This is an official implementation of the model described in:

Uri Alon, Shaked Brody, Omer Levy and Eran Yahav, "code2seq: Generating Sequences from Structured Representations of Code" [PDF]

to appear in ICLR'2019

An online demo is available at https://code2seq.org.

This is a TensorFlow implementation of the network, with Java and C# extractors for preprocessing the input code. It can be easily extended to other languages, since the TensorFlow network is agnostic to the input programming language (see Extending to other languages. Contributions are welcome.

• Requirements
• Quickstart
• Configuration
• Releasing a trained mode
• Extending to other languages
• Datasets
• Citation

• python3
• TensorFlow 1.12 or newer (install).
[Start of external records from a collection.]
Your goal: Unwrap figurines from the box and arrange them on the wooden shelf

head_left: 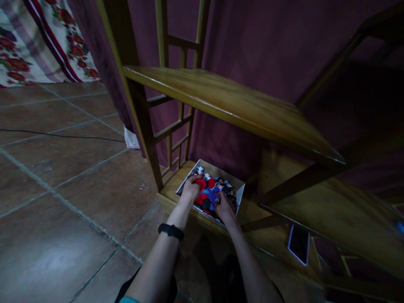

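A shallow white-edged box [240, 196] rests on the low wooden shelf, filled with small colourful pieces. Over its left side is my left hand [191, 187], wearing a dark wristband, with fingers closed at a round red piece [201, 184]. At the right, my right hand [224, 207] has its fingers curled against a blue-purple piece [213, 196]; its fingertips are partly hidden. Other red and black pieces lie between the hands. Small printed figures with white and dark parts [207, 176] line the back of the box.
A wooden shelf board [221, 94] juts out above the box, with a lattice side panel [172, 128] at left. On the lower right shelf lies a dark flat device with a pale edge [298, 245]. A purple curtain [252, 46] hangs behind; a thin cable [63, 135] crosses the tiled floor.
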`<state>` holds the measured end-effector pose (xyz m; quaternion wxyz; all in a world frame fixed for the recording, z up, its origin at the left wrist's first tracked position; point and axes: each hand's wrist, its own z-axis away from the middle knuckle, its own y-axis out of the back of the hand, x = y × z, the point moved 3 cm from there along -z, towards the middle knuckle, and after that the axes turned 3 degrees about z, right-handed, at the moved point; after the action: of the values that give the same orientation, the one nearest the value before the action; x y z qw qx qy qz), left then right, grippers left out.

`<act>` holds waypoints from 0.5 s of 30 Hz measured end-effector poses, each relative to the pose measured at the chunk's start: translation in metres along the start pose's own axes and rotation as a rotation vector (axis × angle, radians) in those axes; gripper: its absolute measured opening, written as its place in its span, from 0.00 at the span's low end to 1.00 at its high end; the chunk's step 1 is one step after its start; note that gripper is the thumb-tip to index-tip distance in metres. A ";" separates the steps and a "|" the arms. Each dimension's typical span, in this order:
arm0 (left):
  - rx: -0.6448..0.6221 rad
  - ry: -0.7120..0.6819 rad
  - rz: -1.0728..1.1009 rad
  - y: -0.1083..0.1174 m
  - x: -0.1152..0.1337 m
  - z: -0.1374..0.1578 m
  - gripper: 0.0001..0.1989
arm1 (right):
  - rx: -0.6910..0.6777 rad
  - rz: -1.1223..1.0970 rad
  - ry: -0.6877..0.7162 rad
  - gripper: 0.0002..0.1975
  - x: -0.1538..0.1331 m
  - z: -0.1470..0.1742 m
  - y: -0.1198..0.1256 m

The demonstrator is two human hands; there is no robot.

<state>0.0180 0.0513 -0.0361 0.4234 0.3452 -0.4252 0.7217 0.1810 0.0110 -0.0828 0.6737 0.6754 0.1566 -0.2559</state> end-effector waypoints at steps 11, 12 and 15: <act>-0.042 0.044 -0.007 -0.001 -0.002 0.000 0.19 | -0.126 -0.968 -0.223 0.20 0.001 -0.007 0.012; -0.041 0.051 -0.006 -0.001 -0.002 0.001 0.19 | -0.140 -1.024 -0.251 0.20 -0.001 -0.006 0.014; -0.063 0.075 -0.003 -0.004 0.000 0.003 0.18 | -0.147 -1.155 -0.336 0.18 -0.003 -0.005 0.015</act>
<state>0.0218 0.0492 -0.0341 0.4507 0.3050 -0.4313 0.7196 0.1875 0.0158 -0.0687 0.4861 0.3833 0.4066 -0.6719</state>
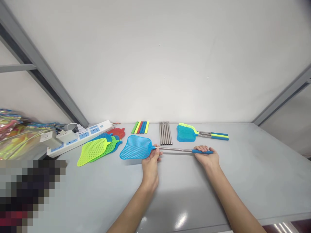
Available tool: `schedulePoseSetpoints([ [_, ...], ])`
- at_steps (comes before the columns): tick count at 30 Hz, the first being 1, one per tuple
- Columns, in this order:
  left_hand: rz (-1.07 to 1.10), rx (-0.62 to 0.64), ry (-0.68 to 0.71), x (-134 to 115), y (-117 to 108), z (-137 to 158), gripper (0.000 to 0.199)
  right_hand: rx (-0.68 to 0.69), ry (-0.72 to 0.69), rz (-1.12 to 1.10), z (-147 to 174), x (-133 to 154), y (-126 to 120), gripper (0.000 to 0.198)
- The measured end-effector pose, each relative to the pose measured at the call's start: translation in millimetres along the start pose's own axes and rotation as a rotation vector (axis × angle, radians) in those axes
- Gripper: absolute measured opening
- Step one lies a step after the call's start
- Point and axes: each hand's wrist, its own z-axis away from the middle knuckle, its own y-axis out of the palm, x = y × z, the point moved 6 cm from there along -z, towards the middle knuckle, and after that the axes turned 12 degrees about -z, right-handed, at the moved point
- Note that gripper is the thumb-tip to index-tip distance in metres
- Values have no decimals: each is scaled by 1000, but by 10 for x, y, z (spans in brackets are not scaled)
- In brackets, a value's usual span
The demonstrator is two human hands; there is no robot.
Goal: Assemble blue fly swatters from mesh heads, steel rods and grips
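A blue fly swatter [136,147] with a long metal rod is held level above the table. My left hand [151,165] pinches it where the rod meets the perforated head. Around its blue grip, at the other end, my right hand [207,156] is closed. Behind my left hand lies a row of metal tubes [165,133]. Beyond the swatter's head are several coloured handle sleeves [140,127] in green, yellow, red and blue. Loose swatter heads [94,151] lie stacked at the left. Some swatters [187,132] with short rods lie together behind my right hand.
A white power strip [82,137] with plugged-in adapters runs along the table's back left. Plastic-wrapped colourful items [14,132] sit at the far left, above a pixelated area. A pale wall [160,64] and grey metal posts bound the grey table [97,191].
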Motion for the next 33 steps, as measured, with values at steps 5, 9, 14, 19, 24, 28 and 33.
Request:
schedulePoseSetpoints([
  [5,-6,6,-1,-19,3,9,36,67,-18,84,0,9,26,18],
  [9,-18,27,3,-20,18,3,36,67,-14,77,-1,8,21,17],
  [14,-11,17,-1,-6,22,-11,35,3,2,5,3,-3,7,16],
  [19,-3,-14,-4,8,8,-21,33,-8,0,9,5,-3,15,16],
  [24,14,-35,-7,18,-8,-26,34,10,-7,38,-2,4,15,17],
  [28,8,-32,7,21,-15,-31,33,39,-27,58,-14,16,18,19],
  [33,-3,-37,8,26,-21,-30,33,77,-45,101,-27,27,31,21],
])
To check TensorFlow version:

python3 -c 'import tensorflow as tf; print(tf.__version__)'

• For creating a new Java dataset or manually examining a trained model (any operation that requires parsing of a new code example): JDK
• For creating a C# dataset: dotnet-core version 2.2 or newer.

git clone https://github.com/tech-srl/code2seq
cd code2seq

To obtain a preprocessed dataset to train a network on, you can either download our preprocessed dataset, or create a new dataset from Java source files.

mkdir data
cd data
wget https://s3.amazonaws.com/code2seq/datasets/java-large-preprocessed.tar.gz
tar -xvzf java-large-preprocessed.tar.gz

This will create a data/java-large/ sub-directory, containing the files that hold training, test and validation sets, and a dict file for various dataset properties.

To create and preprocess a new dataset (for example, to compare code2seq to another model on another dataset):

• Edit the file preprocess.sh using the instructions there, pointing it to the correct training, validation and test directories.
• Run the preprocess.sh file:

bash preprocess.sh

You can either download an already trained model, or train a new model using a preprocessed dataset.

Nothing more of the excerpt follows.